Exercise objective
When you copy the entries, keep every word exactly as it is and drop the images.

┄┄┄┄┄┄┄┄┄┄┄┄┄┄┄┄┄┄┄┄

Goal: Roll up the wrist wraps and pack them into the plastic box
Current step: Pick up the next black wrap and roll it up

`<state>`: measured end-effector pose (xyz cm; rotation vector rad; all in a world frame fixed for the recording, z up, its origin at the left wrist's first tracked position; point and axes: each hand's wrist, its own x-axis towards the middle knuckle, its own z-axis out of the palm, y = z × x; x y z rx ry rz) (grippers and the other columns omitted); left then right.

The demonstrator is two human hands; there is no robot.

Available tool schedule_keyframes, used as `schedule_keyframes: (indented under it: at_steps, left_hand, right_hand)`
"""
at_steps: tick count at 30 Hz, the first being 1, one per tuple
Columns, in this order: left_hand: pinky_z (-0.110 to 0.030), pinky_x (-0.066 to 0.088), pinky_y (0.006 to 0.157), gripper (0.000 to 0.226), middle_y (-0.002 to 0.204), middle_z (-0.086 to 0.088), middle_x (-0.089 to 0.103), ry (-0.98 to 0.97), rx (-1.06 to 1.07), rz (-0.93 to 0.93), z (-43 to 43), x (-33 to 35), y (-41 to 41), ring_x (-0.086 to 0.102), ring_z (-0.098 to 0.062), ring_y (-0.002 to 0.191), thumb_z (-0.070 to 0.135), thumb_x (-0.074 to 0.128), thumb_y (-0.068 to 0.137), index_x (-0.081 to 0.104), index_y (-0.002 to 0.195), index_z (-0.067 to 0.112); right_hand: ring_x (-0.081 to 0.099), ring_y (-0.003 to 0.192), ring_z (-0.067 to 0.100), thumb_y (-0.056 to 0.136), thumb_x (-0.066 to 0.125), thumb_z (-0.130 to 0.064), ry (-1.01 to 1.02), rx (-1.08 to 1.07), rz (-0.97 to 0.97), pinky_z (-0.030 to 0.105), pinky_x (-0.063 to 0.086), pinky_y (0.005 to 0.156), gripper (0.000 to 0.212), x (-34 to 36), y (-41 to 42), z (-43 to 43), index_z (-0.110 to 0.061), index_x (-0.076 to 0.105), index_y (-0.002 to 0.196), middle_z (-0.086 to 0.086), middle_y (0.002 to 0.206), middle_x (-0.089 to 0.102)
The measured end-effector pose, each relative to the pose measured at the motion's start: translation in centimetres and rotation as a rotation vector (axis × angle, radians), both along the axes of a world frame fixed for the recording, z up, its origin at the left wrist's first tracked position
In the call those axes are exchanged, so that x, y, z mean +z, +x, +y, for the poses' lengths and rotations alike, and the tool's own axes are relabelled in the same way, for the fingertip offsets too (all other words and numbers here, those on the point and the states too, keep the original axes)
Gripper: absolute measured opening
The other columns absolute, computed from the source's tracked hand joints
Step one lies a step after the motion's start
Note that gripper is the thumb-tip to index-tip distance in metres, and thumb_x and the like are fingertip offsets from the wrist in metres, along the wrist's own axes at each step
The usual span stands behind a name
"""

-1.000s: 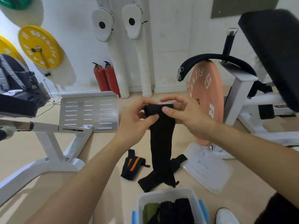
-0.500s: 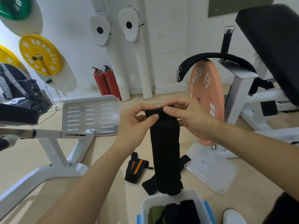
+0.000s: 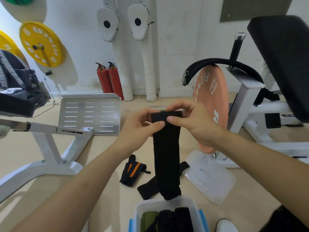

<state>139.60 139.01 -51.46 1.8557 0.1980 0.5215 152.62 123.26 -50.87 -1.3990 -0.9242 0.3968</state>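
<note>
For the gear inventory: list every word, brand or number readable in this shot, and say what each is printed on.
"FITNESS": yellow weight plate on the wall; its other lettering is too blurred.
"FITNE", cut off, and a big "R": pink weight plate.
"AGAINST THE W", cut off: left punch pad.
"THE WIND": right punch pad.
No text visible on the wrist wrap or plastic box.
</note>
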Motion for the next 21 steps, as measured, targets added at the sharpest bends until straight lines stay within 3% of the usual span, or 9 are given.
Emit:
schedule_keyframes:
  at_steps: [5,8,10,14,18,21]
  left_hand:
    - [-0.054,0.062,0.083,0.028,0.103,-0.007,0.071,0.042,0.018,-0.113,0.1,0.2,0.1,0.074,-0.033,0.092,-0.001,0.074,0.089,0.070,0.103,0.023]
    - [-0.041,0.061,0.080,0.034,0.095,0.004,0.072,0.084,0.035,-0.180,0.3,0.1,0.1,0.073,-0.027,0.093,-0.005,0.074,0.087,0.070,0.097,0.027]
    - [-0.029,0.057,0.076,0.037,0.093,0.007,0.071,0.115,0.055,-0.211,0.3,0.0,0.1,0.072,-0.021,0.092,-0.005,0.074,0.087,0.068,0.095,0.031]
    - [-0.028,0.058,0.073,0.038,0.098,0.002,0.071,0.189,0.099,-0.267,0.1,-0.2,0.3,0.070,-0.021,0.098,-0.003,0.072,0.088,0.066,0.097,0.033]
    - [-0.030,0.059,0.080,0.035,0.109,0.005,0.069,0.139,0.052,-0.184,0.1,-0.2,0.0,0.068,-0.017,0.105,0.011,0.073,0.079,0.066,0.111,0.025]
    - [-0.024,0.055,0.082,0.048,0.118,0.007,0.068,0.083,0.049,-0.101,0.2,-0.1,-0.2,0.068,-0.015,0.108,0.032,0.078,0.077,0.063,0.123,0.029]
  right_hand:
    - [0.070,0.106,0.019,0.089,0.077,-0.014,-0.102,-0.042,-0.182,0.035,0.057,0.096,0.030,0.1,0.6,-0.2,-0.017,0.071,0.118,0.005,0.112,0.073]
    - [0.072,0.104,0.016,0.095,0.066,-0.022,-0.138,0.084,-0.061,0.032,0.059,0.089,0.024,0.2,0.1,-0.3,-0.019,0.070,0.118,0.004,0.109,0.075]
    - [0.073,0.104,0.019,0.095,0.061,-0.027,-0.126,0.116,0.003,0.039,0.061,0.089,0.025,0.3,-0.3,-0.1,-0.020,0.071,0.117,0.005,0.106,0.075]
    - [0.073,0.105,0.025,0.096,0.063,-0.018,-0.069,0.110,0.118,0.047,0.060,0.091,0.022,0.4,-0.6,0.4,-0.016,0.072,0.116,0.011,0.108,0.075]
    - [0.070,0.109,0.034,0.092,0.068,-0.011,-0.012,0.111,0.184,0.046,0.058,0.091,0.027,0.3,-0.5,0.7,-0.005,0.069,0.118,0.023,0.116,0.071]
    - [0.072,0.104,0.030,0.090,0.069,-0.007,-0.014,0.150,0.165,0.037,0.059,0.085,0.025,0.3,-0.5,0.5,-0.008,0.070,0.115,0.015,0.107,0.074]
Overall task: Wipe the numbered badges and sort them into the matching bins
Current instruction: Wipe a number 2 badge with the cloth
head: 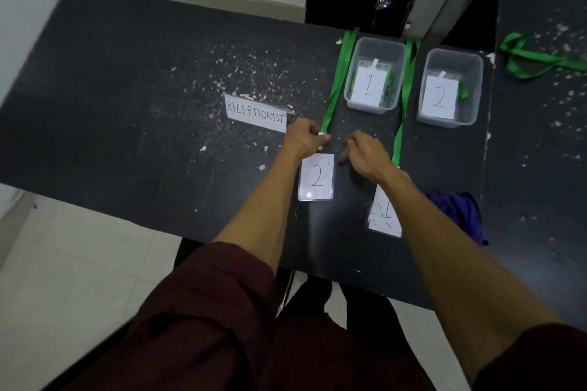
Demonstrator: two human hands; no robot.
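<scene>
A speckled badge marked 2 lies flat on the black table. Its green lanyard runs up past the left side of the bin marked 1. My left hand pinches the white clip at the top of this badge. My right hand hovers just right of it, fingers loosely curled, holding nothing. A second dirty badge marked 1 lies partly under my right forearm, its lanyard running up between the bins. The bin marked 2 stands at the right.
A purple cloth lies crumpled right of my right forearm. A paper sign reading RECEPTIONIST sits left of my hands. More green lanyards lie on a second dark table to the right. Each bin holds a numbered badge.
</scene>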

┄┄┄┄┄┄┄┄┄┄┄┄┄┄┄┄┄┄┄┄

Written response
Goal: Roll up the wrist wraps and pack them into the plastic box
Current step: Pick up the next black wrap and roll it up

`<state>`: measured end-effector pose (xyz cm; rotation vector rad; all in a world frame fixed for the recording, z up, its origin at the left wrist's first tracked position; point and axes: each hand's wrist, its own x-axis towards the middle knuckle, its own z-axis out of the palm, y = z × x; x y z rx ry rz) (grippers and the other columns omitted); left then right.

The demonstrator is two human hands; there is no robot.

Available tool schedule_keyframes, used as `schedule_keyframes: (indented under it: at_steps, left_hand, right_hand)`
"""
at_steps: tick count at 30 Hz, the first being 1, one per tuple
Columns, in this order: left_hand: pinky_z (-0.110 to 0.030), pinky_x (-0.066 to 0.088), pinky_y (0.006 to 0.157), gripper (0.000 to 0.226), middle_y (-0.002 to 0.204), middle_z (-0.086 to 0.088), middle_x (-0.089 to 0.103), ry (-0.98 to 0.97), rx (-1.06 to 1.07), rz (-0.93 to 0.93), z (-43 to 43), x (-33 to 35), y (-41 to 41), ring_x (-0.086 to 0.102), ring_z (-0.098 to 0.062), ring_y (-0.002 to 0.191), thumb_z (-0.070 to 0.135), thumb_x (-0.074 to 0.128), thumb_y (-0.068 to 0.137), index_x (-0.081 to 0.104), index_y (-0.002 to 0.195), index_z (-0.067 to 0.112); right_hand: ring_x (-0.081 to 0.099), ring_y (-0.003 to 0.192), ring_z (-0.067 to 0.100), thumb_y (-0.056 to 0.136), thumb_x (-0.066 to 0.125), thumb_z (-0.130 to 0.064), ry (-1.01 to 1.02), rx (-1.08 to 1.07), rz (-0.97 to 0.97), pinky_z (-0.030 to 0.105), pinky_x (-0.063 to 0.086), pinky_y (0.005 to 0.156), gripper (0.000 to 0.212), x (-34 to 36), y (-41 to 42), z (-43 to 43), index_z (-0.110 to 0.061), index_x (-0.076 to 0.105), index_y (-0.002 to 0.196), middle_z (-0.086 to 0.086), middle_y (0.002 to 0.206), middle_x (-0.089 to 0.102)
The measured end-effector pose, each relative to the pose measured at the motion's start: translation in centimetres and rotation as a rotation vector (axis × angle, radians), both along the axes of a world frame fixed for the recording, z up, its origin at the left wrist's first tracked position
In the call those axes are exchanged, so that x, y, z mean +z, +x, +y, for the poses' lengths and rotations alike, and the tool's own axes are relabelled in the same way, for the fingertip offsets too (all other words and numbers here, those on the point and the states too, keep the original axes)
Gripper: absolute measured opening
The other columns absolute, computed from the source's tracked hand joints
Step one lies a step after the motion's start
Note that gripper is the thumb-tip to index-tip distance in metres, and thumb_x and the like are fingertip offsets from the wrist in metres, along the wrist's own axes at each step
The usual span stands behind a name
"""

-1.000s: 
-0.500s: 
+0.000s: 

<state>139.60 139.01 -51.46 1.8557 0.1980 0.5215 152.62 123.26 -50.87 -1.3990 -0.9242 0.3968</state>
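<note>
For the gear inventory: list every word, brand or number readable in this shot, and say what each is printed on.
"FITNESS": yellow weight plate on the wall; its other lettering is too blurred.
"FITNE", cut off, and a big "R": pink weight plate.
"AGAINST THE W", cut off: left punch pad.
"THE WIND": right punch pad.
No text visible on the wrist wrap or plastic box.
</note>
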Motion for the next 21 steps, as measured, targets added at the sharpest bends until straight lines stay within 3% of the usual span, or 9 are given.
Emit:
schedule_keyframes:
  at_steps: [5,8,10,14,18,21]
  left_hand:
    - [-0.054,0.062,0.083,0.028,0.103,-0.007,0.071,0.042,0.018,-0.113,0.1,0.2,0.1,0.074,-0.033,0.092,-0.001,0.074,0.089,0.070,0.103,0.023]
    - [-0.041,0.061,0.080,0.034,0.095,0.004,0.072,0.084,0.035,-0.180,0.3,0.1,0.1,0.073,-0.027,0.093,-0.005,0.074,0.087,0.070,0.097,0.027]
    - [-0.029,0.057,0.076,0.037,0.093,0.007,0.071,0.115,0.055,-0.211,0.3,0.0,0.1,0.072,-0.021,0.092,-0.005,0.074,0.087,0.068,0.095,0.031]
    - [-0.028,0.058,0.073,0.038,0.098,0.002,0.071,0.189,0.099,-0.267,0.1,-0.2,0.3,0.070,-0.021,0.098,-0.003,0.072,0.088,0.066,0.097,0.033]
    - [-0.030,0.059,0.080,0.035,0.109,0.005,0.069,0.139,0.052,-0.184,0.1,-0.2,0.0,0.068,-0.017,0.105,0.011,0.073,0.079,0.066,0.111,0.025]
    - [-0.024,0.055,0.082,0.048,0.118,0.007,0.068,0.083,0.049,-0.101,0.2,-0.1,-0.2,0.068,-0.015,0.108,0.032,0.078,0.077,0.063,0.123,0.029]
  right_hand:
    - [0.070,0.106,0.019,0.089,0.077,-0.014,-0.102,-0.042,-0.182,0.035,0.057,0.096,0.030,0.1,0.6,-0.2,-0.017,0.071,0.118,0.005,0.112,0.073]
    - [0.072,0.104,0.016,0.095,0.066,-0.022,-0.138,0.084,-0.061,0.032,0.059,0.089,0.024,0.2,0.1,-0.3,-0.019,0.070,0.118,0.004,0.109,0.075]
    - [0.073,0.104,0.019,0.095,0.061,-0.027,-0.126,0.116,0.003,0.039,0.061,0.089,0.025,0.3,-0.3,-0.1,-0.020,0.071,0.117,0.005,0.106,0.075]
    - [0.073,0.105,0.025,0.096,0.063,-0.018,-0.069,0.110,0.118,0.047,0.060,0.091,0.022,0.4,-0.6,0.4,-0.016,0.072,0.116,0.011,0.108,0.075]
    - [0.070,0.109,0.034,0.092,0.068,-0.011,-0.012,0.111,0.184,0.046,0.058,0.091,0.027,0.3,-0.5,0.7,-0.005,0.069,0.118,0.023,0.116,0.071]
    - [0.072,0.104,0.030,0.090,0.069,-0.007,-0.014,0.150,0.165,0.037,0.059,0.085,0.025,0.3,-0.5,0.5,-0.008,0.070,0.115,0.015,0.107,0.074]
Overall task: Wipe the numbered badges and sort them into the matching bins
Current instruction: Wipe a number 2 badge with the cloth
head: 
Demonstrator: two human hands; no robot.
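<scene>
A speckled badge marked 2 lies flat on the black table. Its green lanyard runs up past the left side of the bin marked 1. My left hand pinches the white clip at the top of this badge. My right hand hovers just right of it, fingers loosely curled, holding nothing. A second dirty badge marked 1 lies partly under my right forearm, its lanyard running up between the bins. The bin marked 2 stands at the right.
A purple cloth lies crumpled right of my right forearm. A paper sign reading RECEPTIONIST sits left of my hands. More green lanyards lie on a second dark table to the right. Each bin holds a numbered badge.
</scene>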

This output has been given in full.